▶ [WHAT TO WORK ON] The answer is the complete listing below, written out again exactly.

---------- EXCERPTED DATA ----------

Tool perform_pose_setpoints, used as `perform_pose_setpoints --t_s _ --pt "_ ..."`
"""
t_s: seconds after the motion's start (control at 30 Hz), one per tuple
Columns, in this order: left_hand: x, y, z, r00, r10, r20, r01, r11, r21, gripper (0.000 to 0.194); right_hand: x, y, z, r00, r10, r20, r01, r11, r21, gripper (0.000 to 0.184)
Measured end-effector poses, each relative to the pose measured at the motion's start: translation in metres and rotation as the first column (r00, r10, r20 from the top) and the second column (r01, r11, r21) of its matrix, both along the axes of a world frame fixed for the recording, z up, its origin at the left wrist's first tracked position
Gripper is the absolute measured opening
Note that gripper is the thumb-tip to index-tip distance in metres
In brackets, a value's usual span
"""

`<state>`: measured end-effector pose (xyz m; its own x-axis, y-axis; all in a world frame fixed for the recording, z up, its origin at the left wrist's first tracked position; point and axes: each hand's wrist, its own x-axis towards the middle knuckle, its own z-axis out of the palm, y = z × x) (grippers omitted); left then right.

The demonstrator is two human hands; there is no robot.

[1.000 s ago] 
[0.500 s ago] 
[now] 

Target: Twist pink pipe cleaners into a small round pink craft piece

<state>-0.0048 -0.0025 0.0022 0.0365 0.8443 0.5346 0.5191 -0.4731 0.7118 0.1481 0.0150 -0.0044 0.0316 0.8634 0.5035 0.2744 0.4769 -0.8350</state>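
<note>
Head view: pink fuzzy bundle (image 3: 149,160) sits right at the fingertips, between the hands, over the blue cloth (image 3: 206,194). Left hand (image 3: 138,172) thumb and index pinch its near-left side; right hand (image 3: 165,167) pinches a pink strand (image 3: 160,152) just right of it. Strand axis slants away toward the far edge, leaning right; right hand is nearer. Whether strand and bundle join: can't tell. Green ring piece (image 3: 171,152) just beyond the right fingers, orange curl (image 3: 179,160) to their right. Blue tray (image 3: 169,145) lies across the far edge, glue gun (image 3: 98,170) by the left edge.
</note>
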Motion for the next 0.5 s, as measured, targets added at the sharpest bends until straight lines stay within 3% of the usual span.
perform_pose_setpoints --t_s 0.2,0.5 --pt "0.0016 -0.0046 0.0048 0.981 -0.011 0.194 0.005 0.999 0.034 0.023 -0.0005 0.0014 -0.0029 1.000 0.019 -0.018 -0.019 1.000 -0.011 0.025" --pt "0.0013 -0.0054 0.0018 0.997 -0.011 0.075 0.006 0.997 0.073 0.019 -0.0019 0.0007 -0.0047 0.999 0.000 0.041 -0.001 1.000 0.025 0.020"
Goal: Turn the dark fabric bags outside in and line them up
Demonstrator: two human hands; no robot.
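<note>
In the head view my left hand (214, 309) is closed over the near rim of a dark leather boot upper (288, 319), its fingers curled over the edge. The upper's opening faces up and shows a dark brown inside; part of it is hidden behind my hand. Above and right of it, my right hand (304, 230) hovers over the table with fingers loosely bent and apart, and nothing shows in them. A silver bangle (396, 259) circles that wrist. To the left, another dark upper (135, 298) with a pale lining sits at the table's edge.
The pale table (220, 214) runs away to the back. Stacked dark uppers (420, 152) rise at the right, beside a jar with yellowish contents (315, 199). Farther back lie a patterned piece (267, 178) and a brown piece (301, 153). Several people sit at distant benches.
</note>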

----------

▶ [SOLUTION TO THIS TASK]
Tool perform_pose_setpoints, used as `perform_pose_setpoints --t_s _ --pt "_ ..."`
"""
t_s: seconds after the motion's start (control at 30 Hz), one per tuple
Columns, in this order: left_hand: x, y, z, r00, r10, r20, r01, r11, r21, gripper (0.000 to 0.194); right_hand: x, y, z, r00, r10, r20, r01, r11, r21, gripper (0.000 to 0.184)
Measured end-effector poses, each relative to the pose measured at the motion's start: translation in metres and rotation as the first column (r00, r10, r20 from the top) and the second column (r01, r11, r21) of its matrix, both along the axes of a world frame fixed for the recording, z up, its origin at the left wrist's first tracked position
Gripper is the absolute measured opening
Note that gripper is the thumb-tip to index-tip distance in metres
In brackets, a value's usual span
"""

`<state>`: measured end-effector pose (xyz m; its own x-axis, y-axis; all in a world frame fixed for the recording, z up, its origin at the left wrist's first tracked position; point and axes: each hand's wrist, its own x-axis towards the middle knuckle, its own z-axis out of the palm, y = z × x) (grippers omitted); left then right.

The demonstrator is two human hands; there is no robot.

[1.000 s ago] 
[0.500 s ago] 
[now] 

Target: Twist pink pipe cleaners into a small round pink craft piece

<state>-0.0048 -0.0025 0.0022 0.0365 0.8443 0.5346 0.5191 -0.4731 0.7118 0.1481 0.0150 -0.0044 0.0316 0.8634 0.5035 0.2744 0.4769 -0.8350</state>
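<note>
Head view: pink fuzzy bundle (image 3: 149,160) sits right at the fingertips, between the hands, over the blue cloth (image 3: 206,194). Left hand (image 3: 138,172) thumb and index pinch its near-left side; right hand (image 3: 165,167) pinches a pink strand (image 3: 160,152) just right of it. Strand axis slants away toward the far edge, leaning right; right hand is nearer. Whether strand and bundle join: can't tell. Green ring piece (image 3: 171,152) just beyond the right fingers, orange curl (image 3: 179,160) to their right. Blue tray (image 3: 169,145) lies across the far edge, glue gun (image 3: 98,170) by the left edge.
</note>
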Motion for the next 0.5 s, as measured, targets added at the sharpest bends until straight lines stay within 3% of the usual span.
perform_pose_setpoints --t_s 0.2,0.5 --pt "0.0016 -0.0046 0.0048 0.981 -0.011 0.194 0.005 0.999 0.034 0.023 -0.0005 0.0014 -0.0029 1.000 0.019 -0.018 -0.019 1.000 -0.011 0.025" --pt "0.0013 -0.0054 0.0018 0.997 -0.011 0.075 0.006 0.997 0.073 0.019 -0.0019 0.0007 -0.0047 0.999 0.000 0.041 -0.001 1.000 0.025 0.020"
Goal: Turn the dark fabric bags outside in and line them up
Demonstrator: two human hands; no robot.
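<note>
In the head view my left hand (214, 309) is closed over the near rim of a dark leather boot upper (288, 319), its fingers curled over the edge. The upper's opening faces up and shows a dark brown inside; part of it is hidden behind my hand. Above and right of it, my right hand (304, 230) hovers over the table with fingers loosely bent and apart, and nothing shows in them. A silver bangle (396, 259) circles that wrist. To the left, another dark upper (135, 298) with a pale lining sits at the table's edge.
The pale table (220, 214) runs away to the back. Stacked dark uppers (420, 152) rise at the right, beside a jar with yellowish contents (315, 199). Farther back lie a patterned piece (267, 178) and a brown piece (301, 153). Several people sit at distant benches.
</note>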

Nothing more remains for this exercise.